COLLECTED MATERIAL Block Start
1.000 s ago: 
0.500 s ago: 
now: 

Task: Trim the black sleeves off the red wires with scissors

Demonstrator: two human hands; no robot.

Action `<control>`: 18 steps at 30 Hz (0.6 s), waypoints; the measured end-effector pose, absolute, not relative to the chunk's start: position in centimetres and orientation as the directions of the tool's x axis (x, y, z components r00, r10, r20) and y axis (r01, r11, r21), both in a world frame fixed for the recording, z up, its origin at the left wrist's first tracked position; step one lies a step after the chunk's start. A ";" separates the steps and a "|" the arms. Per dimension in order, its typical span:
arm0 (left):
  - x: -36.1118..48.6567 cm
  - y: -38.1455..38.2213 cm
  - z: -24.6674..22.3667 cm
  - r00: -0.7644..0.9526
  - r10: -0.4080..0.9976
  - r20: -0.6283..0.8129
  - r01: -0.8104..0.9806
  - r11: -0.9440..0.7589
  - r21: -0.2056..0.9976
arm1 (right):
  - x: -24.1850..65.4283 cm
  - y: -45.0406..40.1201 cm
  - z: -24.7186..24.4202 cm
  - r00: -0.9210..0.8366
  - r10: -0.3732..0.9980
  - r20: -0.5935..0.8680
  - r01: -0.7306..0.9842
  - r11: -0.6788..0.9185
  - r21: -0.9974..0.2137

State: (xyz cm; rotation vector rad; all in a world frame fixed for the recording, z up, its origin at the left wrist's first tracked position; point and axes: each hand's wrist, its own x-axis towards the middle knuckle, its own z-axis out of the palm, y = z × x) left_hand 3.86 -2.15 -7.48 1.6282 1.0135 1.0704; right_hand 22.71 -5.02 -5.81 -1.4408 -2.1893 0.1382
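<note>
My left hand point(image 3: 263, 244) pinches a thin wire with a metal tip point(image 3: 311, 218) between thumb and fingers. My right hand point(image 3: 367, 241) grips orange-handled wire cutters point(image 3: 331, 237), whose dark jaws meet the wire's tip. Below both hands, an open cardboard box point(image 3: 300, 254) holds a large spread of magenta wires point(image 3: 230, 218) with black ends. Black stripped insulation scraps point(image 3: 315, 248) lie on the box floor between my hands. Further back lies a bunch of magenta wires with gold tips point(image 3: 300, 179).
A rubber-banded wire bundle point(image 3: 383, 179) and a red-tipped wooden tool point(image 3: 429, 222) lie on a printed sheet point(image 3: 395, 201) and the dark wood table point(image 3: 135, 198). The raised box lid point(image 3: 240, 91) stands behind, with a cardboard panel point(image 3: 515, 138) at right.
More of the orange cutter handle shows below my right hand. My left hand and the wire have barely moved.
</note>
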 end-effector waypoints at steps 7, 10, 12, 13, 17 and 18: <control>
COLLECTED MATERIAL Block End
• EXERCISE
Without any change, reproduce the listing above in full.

• WRITTEN ANSWER
1.000 s ago: 
0.500 s ago: 
now: 

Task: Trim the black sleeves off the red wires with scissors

Demonstrator: two human hands; no robot.

Action `<control>`: 18 steps at 30 Hz (0.6 s), waypoints; the measured end-effector pose, absolute, not relative to the chunk's start: position in centimetres and orientation as the directions of the tool's x axis (x, y, z components r00, r10, r20) and y axis (r01, r11, r21), both in a world frame fixed for the recording, z up, its origin at the left wrist's first tracked position; step one lies a step after the chunk's start. A ";" separates the steps and a "|" the arms. Per dimension in order, its typical span:
arm0 (left):
  - x: -36.1118..48.6567 cm
  - y: -38.1455..38.2213 cm
  - z: -24.6674..22.3667 cm
  - r00: -0.7644..0.9526
  - r10: -0.4080..0.9976
  - r20: -0.6283..0.8129
  - r01: -0.8104..0.9806
  - r11: -0.9440..0.7589
  - r21: -0.2056..0.9976
arm1 (right):
  - x: -24.1850..65.4283 cm
  - y: -45.0406..40.1201 cm
  - z: -24.7186..24.4202 cm
  - r00: -0.9210..0.8366
  - r10: -0.3732..0.9980
  - r20: -0.5935..0.8680
  - r01: -0.7306..0.9842
  - r11: -0.6788..0.9185
  - r21: -0.9974..0.2137

State: (xyz cm; rotation vector rad; all in a world frame fixed for the recording, z up, its origin at the left wrist's first tracked position; point and axes: each hand's wrist, its own x-axis towards the middle knuckle, its own z-axis out of the palm, y = z × x) left_hand 3.86 -2.15 -7.48 1.6282 1.0135 1.0704; right_hand 22.71 -5.02 -5.81 -1.4408 -2.1893 0.1382
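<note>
My left hand point(image 3: 263, 244) pinches a thin wire with a metal tip point(image 3: 311, 218) between thumb and fingers. My right hand point(image 3: 367, 241) grips orange-handled wire cutters point(image 3: 331, 237), whose dark jaws meet the wire's tip. Below both hands, an open cardboard box point(image 3: 300, 254) holds a large spread of magenta wires point(image 3: 230, 218) with black ends. Black stripped insulation scraps point(image 3: 315, 248) lie on the box floor between my hands. Further back lies a bunch of magenta wires with gold tips point(image 3: 300, 179).
A rubber-banded wire bundle point(image 3: 383, 179) and a red-tipped wooden tool point(image 3: 429, 222) lie on a printed sheet point(image 3: 395, 201) and the dark wood table point(image 3: 135, 198). The raised box lid point(image 3: 240, 91) stands behind, with a cardboard panel point(image 3: 515, 138) at right.
More of the orange cutter handle shows below my right hand. My left hand and the wire have barely moved.
</note>
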 end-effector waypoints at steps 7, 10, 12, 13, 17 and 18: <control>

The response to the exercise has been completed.